The dry Harmattan wind blows from the Sahara Desert for a variable period between December and March and can damage the crop when strong.

Farmers in central regions said the intensity of the Harmattan had picked up.

Without good rainfall this week or next, the last stage of the main crop could be of poor quality, farmers said.

The start of the mid-crop could also see fewer beans of poorer quality if the Harmattan remains strong until February and there is poor rainfall, leading to damaged flowers and pods.

“The farmers are worried. The Harmattan has become stronger and there is no rain. It’s not good for cocoa,” said Roger Koffi, who farms near the centre-western region of Daloa, where 0 millimeters (mm) fell last week, 2.7 mm below the five-year average.

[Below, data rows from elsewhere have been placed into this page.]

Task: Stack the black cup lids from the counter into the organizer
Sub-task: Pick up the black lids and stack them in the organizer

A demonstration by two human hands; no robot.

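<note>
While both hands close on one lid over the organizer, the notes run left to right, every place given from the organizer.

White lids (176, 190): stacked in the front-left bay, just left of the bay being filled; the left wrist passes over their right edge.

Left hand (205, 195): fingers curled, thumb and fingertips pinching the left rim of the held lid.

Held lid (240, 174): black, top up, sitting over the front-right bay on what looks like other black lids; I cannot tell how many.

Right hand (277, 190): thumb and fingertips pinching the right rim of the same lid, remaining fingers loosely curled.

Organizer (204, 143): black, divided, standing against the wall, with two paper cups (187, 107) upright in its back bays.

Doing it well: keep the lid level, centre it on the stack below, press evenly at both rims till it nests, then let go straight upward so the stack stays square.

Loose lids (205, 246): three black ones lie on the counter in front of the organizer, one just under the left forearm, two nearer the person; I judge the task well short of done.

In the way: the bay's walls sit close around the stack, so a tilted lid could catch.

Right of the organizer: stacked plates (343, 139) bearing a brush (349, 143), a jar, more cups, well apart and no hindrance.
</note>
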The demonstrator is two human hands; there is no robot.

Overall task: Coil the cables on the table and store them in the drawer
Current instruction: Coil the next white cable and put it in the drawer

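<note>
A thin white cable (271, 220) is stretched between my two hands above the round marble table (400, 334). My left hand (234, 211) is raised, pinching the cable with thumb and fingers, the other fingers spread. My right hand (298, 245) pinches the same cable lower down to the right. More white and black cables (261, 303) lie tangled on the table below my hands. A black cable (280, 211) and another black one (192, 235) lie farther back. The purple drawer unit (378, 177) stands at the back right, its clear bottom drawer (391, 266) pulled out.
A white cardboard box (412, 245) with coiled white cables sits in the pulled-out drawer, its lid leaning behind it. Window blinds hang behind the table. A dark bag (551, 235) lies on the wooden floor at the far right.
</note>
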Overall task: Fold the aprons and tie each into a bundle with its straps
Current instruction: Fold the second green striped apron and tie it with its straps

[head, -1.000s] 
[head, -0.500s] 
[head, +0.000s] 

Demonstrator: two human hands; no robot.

No rain fell last week in the western region of Soubre, in the southern regions of Agboville and Divo and in the eastern region of Abengourou. Farmers there said the Harmattan was not yet alarming and the availability of beans was good.

“We are in the last big pickings,” said Salame Kone, who farms near Soubre, where 0 mm fell last week, 4.9 mm below the average.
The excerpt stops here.